• _Work request_
Only the lines from the one containing "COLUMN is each" through the one containing "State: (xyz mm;" should be printed, exactly as they appear below, with both ends included.

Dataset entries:
******************************
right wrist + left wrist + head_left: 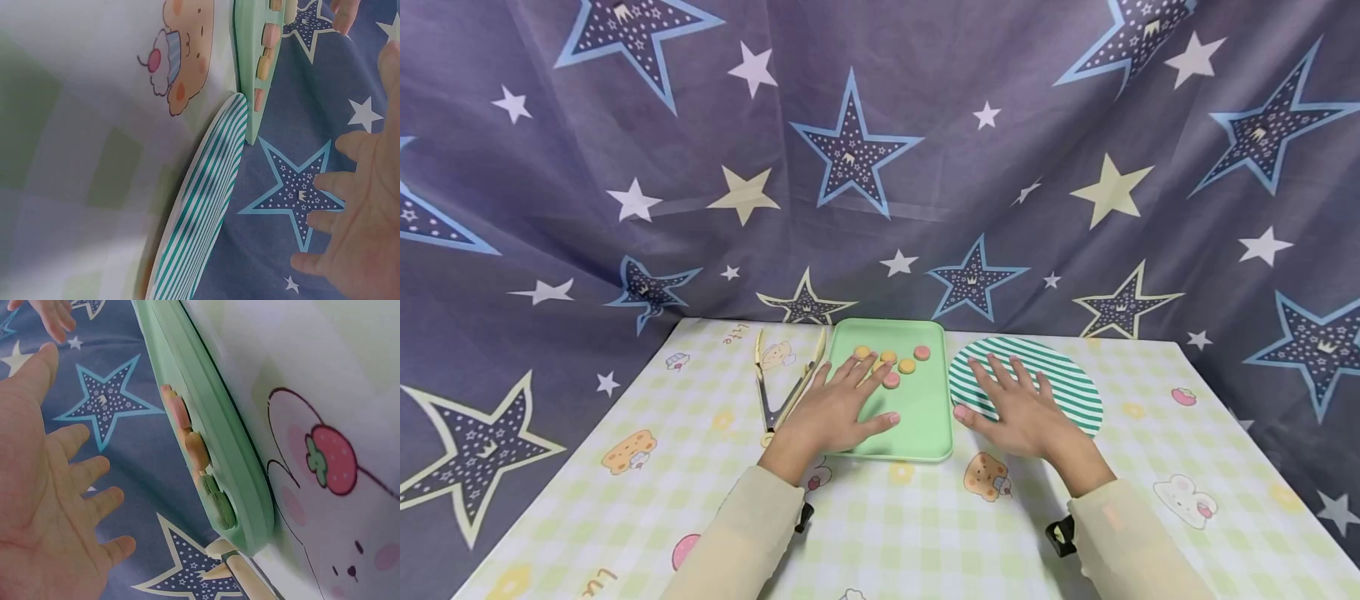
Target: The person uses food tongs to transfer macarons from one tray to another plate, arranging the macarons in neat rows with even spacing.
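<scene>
Round pastel macarons [907, 366] lie toward the light-green rectangular tray's [917, 425] far edge, seemingly below the nearer left hand [835, 412], fingers spread like the right hand's [1024, 417].

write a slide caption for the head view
Left hand above a green tray of macarons, right hand above a striped plate; tongs beside the tray.

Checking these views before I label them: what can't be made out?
Head view: green macarons, hidden behind the left hand.
Head view: part of the striped disc, behind the right hand.
Left wrist view: most of the tongs, cut by bottom edge.
Right wrist view: one end of the tray, cut by top edge.
</scene>
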The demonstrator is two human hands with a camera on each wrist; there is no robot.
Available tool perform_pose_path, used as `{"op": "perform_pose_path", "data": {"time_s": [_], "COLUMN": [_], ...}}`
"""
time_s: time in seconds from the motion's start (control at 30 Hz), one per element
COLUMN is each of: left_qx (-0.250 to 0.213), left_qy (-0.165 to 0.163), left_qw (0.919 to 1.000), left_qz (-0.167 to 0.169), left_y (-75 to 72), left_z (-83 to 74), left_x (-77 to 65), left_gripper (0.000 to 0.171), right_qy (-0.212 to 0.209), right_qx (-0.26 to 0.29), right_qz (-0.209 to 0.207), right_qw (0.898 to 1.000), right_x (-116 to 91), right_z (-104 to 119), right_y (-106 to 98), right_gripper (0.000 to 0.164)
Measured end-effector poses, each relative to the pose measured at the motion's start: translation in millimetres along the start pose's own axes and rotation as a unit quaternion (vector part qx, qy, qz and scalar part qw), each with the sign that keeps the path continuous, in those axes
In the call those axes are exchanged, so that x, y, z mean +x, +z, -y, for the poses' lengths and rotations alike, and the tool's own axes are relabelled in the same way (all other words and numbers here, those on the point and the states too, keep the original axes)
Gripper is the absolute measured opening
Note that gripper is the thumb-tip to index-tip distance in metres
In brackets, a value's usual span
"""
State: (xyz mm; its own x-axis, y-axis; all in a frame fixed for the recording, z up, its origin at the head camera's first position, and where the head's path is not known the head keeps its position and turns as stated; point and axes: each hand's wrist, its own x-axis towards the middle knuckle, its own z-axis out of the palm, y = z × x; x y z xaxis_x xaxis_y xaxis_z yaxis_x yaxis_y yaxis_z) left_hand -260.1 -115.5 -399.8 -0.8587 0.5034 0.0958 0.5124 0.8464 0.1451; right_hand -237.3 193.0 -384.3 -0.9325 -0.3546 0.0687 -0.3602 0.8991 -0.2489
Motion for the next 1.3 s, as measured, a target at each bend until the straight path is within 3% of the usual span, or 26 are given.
{"op": "perform_pose_path", "data": {"time_s": [0.2, 0.4, 0.73, 1.03, 1.3], "left_qx": [0.011, 0.008, -0.013, -0.037, -0.058], "left_qy": [-0.009, -0.025, -0.059, -0.124, -0.198], "left_qw": [0.9998, 0.9996, 0.9979, 0.9909, 0.9779], "left_qz": [0.012, 0.012, -0.021, -0.039, -0.033], "left_y": [-5.2, -7.6, -11.9, -13.8, -19.5], "left_z": [3.2, 10.8, 31.2, 57.4, 76.5], "left_x": [-2.5, -5.3, -12.2, -16.9, -22.0], "left_gripper": [0.080, 0.077, 0.073, 0.076, 0.077], "right_qy": [-0.010, -0.024, -0.010, 0.025, 0.077], "right_qx": [0.002, 0.012, 0.057, 0.104, 0.137], "right_qz": [0.001, -0.033, -0.075, -0.102, -0.122], "right_qw": [1.000, 0.999, 0.995, 0.989, 0.980], "right_x": [2, 3, 6, 1, -10], "right_z": [-1, -10, -40, -70, -102], "right_y": [-4, -6, -13, -23, -25], "right_gripper": [0.086, 0.081, 0.076, 0.071, 0.069]}}
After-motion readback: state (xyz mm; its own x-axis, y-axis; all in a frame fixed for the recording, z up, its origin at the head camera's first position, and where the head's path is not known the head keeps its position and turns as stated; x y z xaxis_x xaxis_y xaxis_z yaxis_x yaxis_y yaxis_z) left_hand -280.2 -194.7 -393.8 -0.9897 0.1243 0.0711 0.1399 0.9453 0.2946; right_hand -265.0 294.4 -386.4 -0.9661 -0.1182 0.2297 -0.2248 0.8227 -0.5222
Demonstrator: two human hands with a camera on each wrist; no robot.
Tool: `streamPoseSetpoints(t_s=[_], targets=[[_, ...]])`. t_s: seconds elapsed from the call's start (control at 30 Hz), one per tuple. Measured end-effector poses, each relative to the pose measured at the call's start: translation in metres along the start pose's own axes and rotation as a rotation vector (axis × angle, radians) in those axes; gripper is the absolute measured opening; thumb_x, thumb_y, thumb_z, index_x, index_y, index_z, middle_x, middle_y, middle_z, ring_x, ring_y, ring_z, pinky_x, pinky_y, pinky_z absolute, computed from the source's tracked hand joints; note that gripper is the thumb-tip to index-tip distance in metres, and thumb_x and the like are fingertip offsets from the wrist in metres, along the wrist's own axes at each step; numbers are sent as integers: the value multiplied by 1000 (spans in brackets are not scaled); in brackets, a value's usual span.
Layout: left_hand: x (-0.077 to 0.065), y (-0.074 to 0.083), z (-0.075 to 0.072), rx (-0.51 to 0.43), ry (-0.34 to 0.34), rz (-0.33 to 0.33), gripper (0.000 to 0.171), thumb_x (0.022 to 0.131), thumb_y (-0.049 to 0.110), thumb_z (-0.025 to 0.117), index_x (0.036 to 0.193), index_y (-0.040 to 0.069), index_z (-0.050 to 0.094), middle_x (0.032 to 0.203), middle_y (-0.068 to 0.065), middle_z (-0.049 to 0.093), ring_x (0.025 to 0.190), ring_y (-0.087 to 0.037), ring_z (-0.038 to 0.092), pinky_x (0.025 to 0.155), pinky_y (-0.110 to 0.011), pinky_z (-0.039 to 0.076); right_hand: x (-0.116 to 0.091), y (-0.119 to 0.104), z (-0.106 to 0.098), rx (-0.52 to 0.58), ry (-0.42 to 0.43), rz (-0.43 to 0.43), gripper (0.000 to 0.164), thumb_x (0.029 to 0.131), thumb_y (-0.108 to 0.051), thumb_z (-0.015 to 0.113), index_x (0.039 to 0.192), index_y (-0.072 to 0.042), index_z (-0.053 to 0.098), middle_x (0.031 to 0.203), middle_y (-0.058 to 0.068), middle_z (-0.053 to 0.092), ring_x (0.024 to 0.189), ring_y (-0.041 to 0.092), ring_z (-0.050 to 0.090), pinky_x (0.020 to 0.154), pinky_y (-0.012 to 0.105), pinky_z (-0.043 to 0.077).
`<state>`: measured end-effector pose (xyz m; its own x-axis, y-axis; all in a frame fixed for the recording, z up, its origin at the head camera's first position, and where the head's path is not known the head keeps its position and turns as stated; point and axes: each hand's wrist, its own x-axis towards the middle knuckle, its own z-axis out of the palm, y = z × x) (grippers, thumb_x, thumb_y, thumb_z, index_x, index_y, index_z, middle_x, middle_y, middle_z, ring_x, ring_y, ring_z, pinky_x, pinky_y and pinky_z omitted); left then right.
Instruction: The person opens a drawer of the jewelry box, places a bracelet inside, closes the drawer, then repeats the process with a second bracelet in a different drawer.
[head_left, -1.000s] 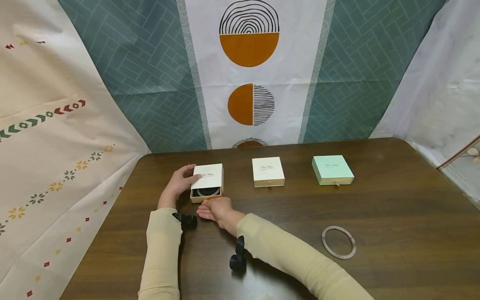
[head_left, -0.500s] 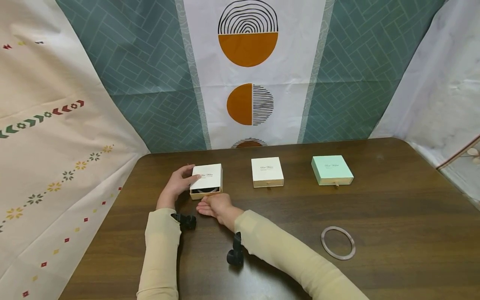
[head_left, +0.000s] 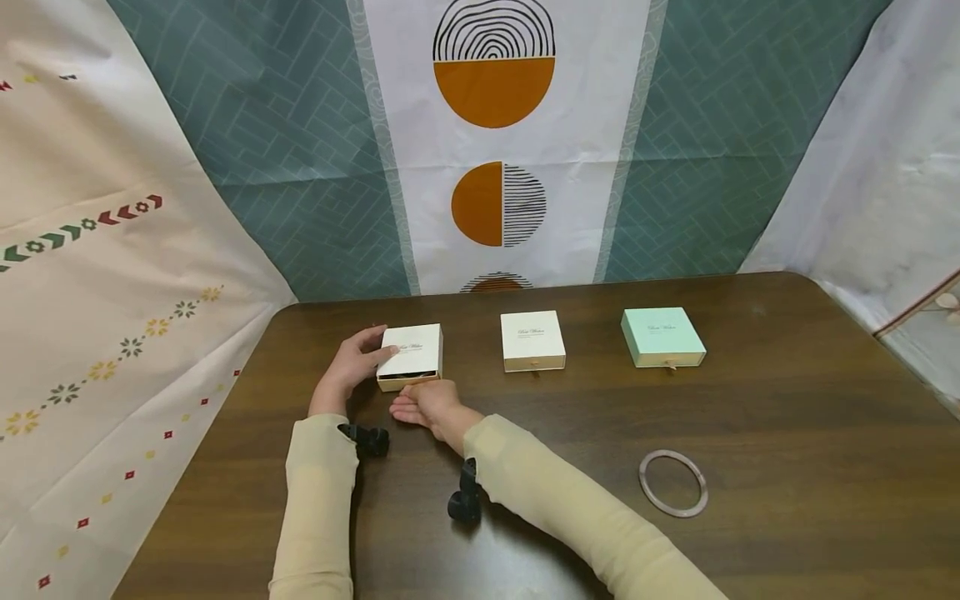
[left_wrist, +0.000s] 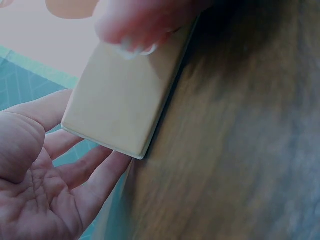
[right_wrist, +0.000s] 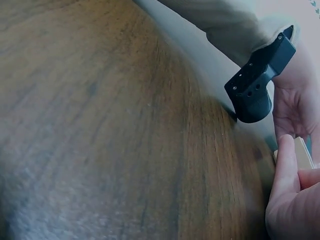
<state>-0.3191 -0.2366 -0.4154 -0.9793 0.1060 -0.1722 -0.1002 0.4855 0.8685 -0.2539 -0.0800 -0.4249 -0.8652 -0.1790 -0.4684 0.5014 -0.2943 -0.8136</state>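
A white drawer-style jewellery box [head_left: 412, 348] lies on the table, its cream drawer showing a narrow dark slit at the front. My left hand [head_left: 354, 367] grips the box's sleeve from the left, thumb on the lid and fingers along the far side. My right hand [head_left: 433, 407] presses its fingers against the drawer front, palm turned partly upward. In the left wrist view the drawer front [left_wrist: 115, 95] is near flush with the sleeve, and blurred right fingertips [left_wrist: 135, 30] touch it. What lies inside is hidden.
Another white box [head_left: 532, 340] and a mint-green box [head_left: 663, 335] stand to the right, both shut. A pale bangle [head_left: 673, 483] lies on the brown table [head_left: 810, 433] at front right. Patterned cloths [head_left: 300, 167] hang behind and at the sides.
The drawer has slid back into the white box, pushed by my right hand. The dark bangle-like ring seen inside it earlier is now covered. My left hand keeps its hold.
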Motion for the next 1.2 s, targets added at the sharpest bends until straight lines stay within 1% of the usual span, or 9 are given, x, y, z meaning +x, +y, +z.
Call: streamPoseSetpoints(t_s=[0.1, 0.23, 0.5, 0.63, 0.8, 1.0, 1.2], targets=[[2, 2, -1, 4, -4, 8, 64, 94, 24, 60, 148, 7, 31, 148, -24, 34, 128, -36, 41, 103, -48, 44, 2, -2, 0, 5, -1, -9, 19, 95, 1, 51, 106, 13, 61, 91, 24, 69, 77, 26, 71, 77, 36, 58], [5, 3, -1, 8, -16, 21, 64, 94, 23, 60, 148, 6, 31, 148, -25, 34, 128, -36, 41, 102, -48, 44, 5, -5, 0, 10, 12, -9, 18, 95, 1, 52, 105, 12, 62, 90, 24, 70, 75, 24, 71, 76, 36, 58], [3, 2, -1, 19, -7, 0, 64, 94, 24, 60, 149, 7, 31, 148, -24, 35, 129, -36, 41, 102, -48, 44, 6, -7, 1, 16, 7, 18, 19, 95, 0, 53, 107, 12, 61, 100, 28, 68, 79, 26, 72, 76, 35, 58], [3, 2, 0, 9, -9, 16, 63, 94, 23, 60, 148, 6, 32, 147, -24, 36, 127, -35, 43, 100, -47, 46, 5, -7, 0, 10, 7, 11, 20, 95, 0, 52, 108, 13, 60, 102, 29, 67, 82, 28, 71, 76, 35, 58], [2, 3, 1, 9, -13, 27, 63, 94, 22, 60, 148, 5, 32, 147, -24, 36, 126, -34, 43, 96, -42, 49, 5, -7, 0, -4, 10, 6, 22, 95, -1, 52, 110, 13, 59, 103, 29, 67, 86, 30, 71, 77, 36, 58], [-1, 2, 0, 9, -8, 30, 62, 95, 21, 59, 148, 4, 32, 148, -24, 34, 125, -34, 43, 92, -38, 51, 5, -5, 0, -16, 11, -8, 22, 96, -2, 53, 110, 13, 59, 100, 28, 68, 83, 30, 71, 74, 35, 59], [-3, 2, 0, 7, -7, 26, 62, 95, 21, 59, 148, 4, 31, 147, -25, 36, 124, -33, 45, 93, -38, 51, 4, -3, 0, -29, 13, -15, 22, 95, -3, 54, 109, 14, 59, 100, 29, 68, 81, 29, 72, 72, 34, 59]])
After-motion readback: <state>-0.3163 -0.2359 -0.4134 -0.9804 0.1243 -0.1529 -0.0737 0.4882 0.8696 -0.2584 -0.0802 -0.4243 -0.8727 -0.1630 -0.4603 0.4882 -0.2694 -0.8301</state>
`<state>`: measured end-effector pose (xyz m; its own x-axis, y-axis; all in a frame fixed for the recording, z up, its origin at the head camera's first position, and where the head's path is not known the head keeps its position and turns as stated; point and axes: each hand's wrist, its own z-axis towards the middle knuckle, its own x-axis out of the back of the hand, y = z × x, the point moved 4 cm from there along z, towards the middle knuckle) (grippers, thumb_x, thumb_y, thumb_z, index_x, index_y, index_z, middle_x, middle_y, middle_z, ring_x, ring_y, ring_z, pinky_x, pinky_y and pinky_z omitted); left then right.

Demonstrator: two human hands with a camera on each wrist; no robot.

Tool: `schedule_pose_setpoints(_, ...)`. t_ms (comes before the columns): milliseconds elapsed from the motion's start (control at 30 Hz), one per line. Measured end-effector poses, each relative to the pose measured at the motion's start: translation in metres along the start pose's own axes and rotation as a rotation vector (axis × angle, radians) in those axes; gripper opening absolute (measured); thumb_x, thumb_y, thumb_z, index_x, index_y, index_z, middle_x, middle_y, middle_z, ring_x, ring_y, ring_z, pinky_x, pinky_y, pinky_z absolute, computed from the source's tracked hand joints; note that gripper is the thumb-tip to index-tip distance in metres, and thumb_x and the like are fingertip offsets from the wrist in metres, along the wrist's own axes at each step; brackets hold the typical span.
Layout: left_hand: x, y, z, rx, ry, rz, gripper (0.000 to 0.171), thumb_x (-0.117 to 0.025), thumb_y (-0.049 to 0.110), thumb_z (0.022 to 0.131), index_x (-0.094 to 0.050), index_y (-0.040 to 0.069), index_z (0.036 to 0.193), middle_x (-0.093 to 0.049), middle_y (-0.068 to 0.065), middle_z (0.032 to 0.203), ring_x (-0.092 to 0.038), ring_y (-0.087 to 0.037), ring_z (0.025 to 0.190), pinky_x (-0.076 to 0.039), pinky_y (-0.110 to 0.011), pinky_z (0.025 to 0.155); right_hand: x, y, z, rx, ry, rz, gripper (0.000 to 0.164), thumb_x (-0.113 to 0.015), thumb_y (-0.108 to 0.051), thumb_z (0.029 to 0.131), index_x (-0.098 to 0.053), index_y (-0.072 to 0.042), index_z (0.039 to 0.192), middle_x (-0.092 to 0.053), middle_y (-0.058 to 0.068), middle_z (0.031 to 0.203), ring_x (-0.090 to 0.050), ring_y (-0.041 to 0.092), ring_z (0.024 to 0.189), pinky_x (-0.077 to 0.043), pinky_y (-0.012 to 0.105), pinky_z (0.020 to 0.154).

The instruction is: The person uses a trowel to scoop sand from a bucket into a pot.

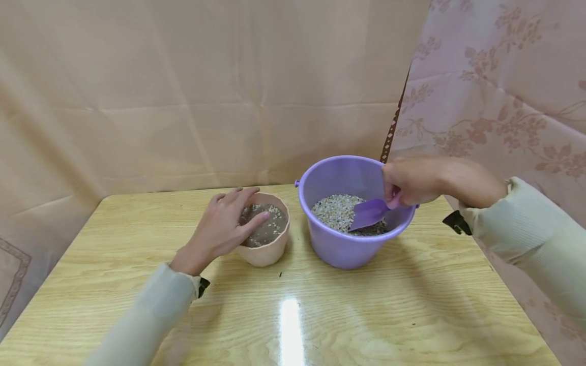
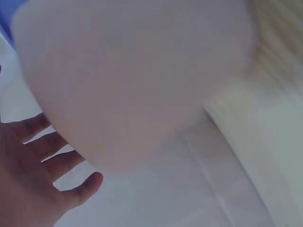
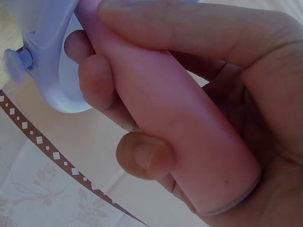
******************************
• _Your response_
COLUMN is each of: left_qx (-0.250 to 0.213), left_qy (-0.165 to 0.163), left_qw (0.919 to 1.000), left_qz (-0.167 to 0.169), left_y (-75 to 72), left_z (-83 to 74), left_x (-77 to 65), left_gripper (0.000 to 0.171), right_qy (-0.212 to 0.209), right_qx (-0.26 to 0.29), right_qz (-0.209 to 0.207), right_qw (0.898 to 1.000), right_x (-116 to 91), right_z (-104 to 119), right_y (-106 to 98), right_gripper (0.000 to 0.164)
Measured end-effector poses, each relative to the pose measured at the motion's start: translation in millimetres along the start pose's own axes and rotation as a unit quaternion (vector part qx, qy, qz and scalar part qw), each with the sign that keeps the path continuous, in those axes
In the call those axes are exchanged, so that x, y, z mean +x, +z, -y, for the poses' lengths and rotations alike, and the tool's own axes are relabelled in the same way (all other words and numbers here, those on the point and the states too, keep the original axes)
Gripper is the absolute measured opening
Note that gripper is the thumb-tip to index-tip distance in metres
In brackets, a value's usual span
"""
State: (xyz mm; its own x-axis, y-axis; all in a frame fixed for the recording, z up, its origin at the head camera's first position, and where the head's path is not known the head keeps its position and turns as stated; point and axes: each hand's wrist, its own x-axis towards the middle knuckle, its own z-axis out of the palm, y = z × x; x y z xaxis_x xaxis_y xaxis_z yaxis_x yaxis_y yaxis_z) left_hand -260.1 -115.5 -399.8 -0.8587 0.5034 0.0958 0.5124 0.8464 0.1451; right_hand -237.3 193.0 -384.3 -0.9325 -0.3546 0.0687 -0.3602 0.8991 -0.2489

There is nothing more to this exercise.